**EXERCISE OBJECTIVE**
Please print every line of the listing, unchanged.

◇ ◇ ◇

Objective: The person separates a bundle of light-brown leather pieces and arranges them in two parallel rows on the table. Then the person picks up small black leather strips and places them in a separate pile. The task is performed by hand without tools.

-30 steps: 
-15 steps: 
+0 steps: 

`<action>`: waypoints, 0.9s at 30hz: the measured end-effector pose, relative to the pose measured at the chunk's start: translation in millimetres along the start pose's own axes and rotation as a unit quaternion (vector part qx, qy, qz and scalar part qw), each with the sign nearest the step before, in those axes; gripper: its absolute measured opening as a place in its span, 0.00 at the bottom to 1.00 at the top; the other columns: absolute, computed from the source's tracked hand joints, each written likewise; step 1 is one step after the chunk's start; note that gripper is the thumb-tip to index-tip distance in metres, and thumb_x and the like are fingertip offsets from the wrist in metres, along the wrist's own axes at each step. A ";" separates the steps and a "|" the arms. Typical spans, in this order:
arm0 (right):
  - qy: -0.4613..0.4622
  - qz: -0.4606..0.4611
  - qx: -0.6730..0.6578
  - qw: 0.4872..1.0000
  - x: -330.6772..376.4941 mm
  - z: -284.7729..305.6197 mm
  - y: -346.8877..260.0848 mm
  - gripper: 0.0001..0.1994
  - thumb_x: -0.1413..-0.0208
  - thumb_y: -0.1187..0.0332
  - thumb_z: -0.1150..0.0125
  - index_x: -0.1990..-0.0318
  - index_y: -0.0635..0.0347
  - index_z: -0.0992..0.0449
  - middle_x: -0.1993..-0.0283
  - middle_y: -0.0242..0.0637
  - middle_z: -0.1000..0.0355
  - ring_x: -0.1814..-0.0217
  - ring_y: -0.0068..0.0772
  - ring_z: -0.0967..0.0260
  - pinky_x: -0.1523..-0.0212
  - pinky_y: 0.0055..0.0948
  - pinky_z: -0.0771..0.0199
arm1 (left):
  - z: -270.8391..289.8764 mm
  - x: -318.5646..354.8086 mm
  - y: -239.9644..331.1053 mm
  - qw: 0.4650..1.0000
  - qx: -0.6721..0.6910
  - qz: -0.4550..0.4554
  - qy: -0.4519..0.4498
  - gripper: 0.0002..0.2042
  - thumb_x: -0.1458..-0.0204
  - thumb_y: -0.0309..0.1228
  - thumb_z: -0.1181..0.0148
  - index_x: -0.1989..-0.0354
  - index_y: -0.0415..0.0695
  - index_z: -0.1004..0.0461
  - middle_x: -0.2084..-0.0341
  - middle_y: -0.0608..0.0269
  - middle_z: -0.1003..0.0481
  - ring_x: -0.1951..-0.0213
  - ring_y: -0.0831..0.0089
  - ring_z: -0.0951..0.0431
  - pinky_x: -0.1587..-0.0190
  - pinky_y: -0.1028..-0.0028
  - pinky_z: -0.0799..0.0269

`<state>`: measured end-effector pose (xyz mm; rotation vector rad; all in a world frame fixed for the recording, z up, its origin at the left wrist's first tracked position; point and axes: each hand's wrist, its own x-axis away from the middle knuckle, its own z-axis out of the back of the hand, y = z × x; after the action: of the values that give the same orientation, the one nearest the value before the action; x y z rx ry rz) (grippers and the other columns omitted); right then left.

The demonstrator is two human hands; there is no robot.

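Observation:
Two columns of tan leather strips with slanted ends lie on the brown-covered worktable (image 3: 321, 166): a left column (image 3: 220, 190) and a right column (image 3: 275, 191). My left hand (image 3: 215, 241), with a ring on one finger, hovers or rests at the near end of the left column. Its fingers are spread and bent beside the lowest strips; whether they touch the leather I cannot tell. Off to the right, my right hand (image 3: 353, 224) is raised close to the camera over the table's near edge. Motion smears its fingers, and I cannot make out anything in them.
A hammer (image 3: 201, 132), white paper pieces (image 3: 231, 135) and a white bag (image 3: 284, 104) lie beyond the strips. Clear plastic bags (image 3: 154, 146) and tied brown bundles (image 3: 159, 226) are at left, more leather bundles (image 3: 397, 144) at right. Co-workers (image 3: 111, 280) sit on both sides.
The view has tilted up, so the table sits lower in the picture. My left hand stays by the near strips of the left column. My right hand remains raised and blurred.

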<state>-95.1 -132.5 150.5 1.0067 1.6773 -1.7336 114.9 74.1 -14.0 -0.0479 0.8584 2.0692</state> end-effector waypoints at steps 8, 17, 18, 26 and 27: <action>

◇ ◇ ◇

**REPLY**
Objective: The person separates a bundle of light-brown leather pieces and arranges them in two parallel rows on the table. Then the person picks up small black leather strips and places them in a separate pile. The task is performed by hand without tools.

-30 steps: 
-15 steps: 
+0 steps: 

`<action>`: waypoints, 0.9s at 30hz: the measured end-effector pose, relative to the pose measured at the chunk's start: translation in millimetres along the start pose's own axes and rotation as a unit quaternion (vector part qx, qy, qz and scalar part qw), each with the sign nearest the step before, in those axes; gripper: its absolute measured opening as a place in its span, 0.00 at the bottom to 1.00 at the top; the other columns: absolute, computed from the source's tracked hand joints, each written likewise; step 1 is one step after the chunk's start; note that gripper is the thumb-tip to index-tip distance in metres, and thumb_x and the like are fingertip offsets from the wrist in metres, along the wrist's own axes at each step. A ";" separates the steps and a "|" the arms. Typical spans, in this order:
arm0 (right):
  - qy: -0.4613..0.4622
  - qz: -0.4606..0.4611
  - qx: -0.6730..0.6578
  - qw: 0.4872..1.0000
  - x: -330.6772..376.4941 mm
  - z: -284.7729..305.6197 mm
  - y: -346.8877..260.0848 mm
  - gripper: 0.0001..0.1994
  - thumb_x: -0.1413..-0.0208
  - thumb_y: -0.1187..0.0332
  - thumb_z: -0.1150..0.0125
  - index_x: -0.1990..-0.0318
  - index_y: -0.0635..0.0347
  - index_z: -0.0992..0.0449
  - middle_x: -0.1993..-0.0283
  - middle_y: -0.0242..0.0637
  - middle_z: -0.1000..0.0355
  - ring_x: -0.1814..-0.0217
  - ring_y: -0.0068..0.0772
  - ring_z: -0.0967..0.0260
  - pinky_x: -0.1523..-0.0212
  - pinky_y: 0.0055..0.0948
  - pinky_z: -0.0771..0.0199
arm1 (left):
  - z: -270.8391..289.8764 mm
  - x: -318.5646..354.8086 mm
  - y: -239.9644..331.1053 mm
  - qw: 0.4650..1.0000
  - qx: -0.6721..0.6910
  - qz: -0.4550..0.4554
  - qy: -0.4519..0.4498
  - gripper: 0.0002..0.2042
  - thumb_x: -0.1458..-0.0204
  - thumb_y: -0.0309..0.1228
  - thumb_z: -0.1181..0.0148
  - index_x: -0.1989..-0.0354
  - index_y: -0.0415..0.0695
  - index_z: -0.1004..0.0461
  - middle_x: -0.2084..-0.0341
  - middle_y: -0.0608..0.0269
  - middle_z: -0.1003..0.0481
  - ring_x: -0.1951..-0.0213
  - ring_y: -0.0831..0.0089
  - ring_z: -0.0951..0.0431
  - pinky_x: -0.1587..-0.0190
  - pinky_y: -0.1028..-0.0028
  - pinky_z: -0.0799..0.0269

`<state>`: measured end-effector pose (xyz mm; rotation vector rad; all in a world frame fixed for the recording, z up, its origin at the left wrist's first tracked position; point and axes: each hand's wrist, its own x-axis away from the middle knuckle, its own z-axis out of the back of the hand, y = z × x; after the action: of the values that give the same orientation, the one nearest the value before the action; x y z rx ry rz) (grippers and the other columns omitted); right then left.

The demonstrator is two human hands; there is no robot.

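Observation:
Two columns of tan leather strips with slanted ends lie on the brown-covered worktable (image 3: 321, 166): a left column (image 3: 220, 190) and a right column (image 3: 275, 191). My left hand (image 3: 215, 241), with a ring on one finger, hovers or rests at the near end of the left column. Its fingers are spread and bent beside the lowest strips; whether they touch the leather I cannot tell. Off to the right, my right hand (image 3: 353, 224) is raised close to the camera over the table's near edge. Motion smears its fingers, and I cannot make out anything in them.
A hammer (image 3: 201, 132), white paper pieces (image 3: 231, 135) and a white bag (image 3: 284, 104) lie beyond the strips. Clear plastic bags (image 3: 154, 146) and tied brown bundles (image 3: 159, 226) are at left, more leather bundles (image 3: 397, 144) at right. Co-workers (image 3: 111, 280) sit on both sides.
The view has tilted up, so the table sits lower in the picture. My left hand stays by the near strips of the left column. My right hand remains raised and blurred.
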
<state>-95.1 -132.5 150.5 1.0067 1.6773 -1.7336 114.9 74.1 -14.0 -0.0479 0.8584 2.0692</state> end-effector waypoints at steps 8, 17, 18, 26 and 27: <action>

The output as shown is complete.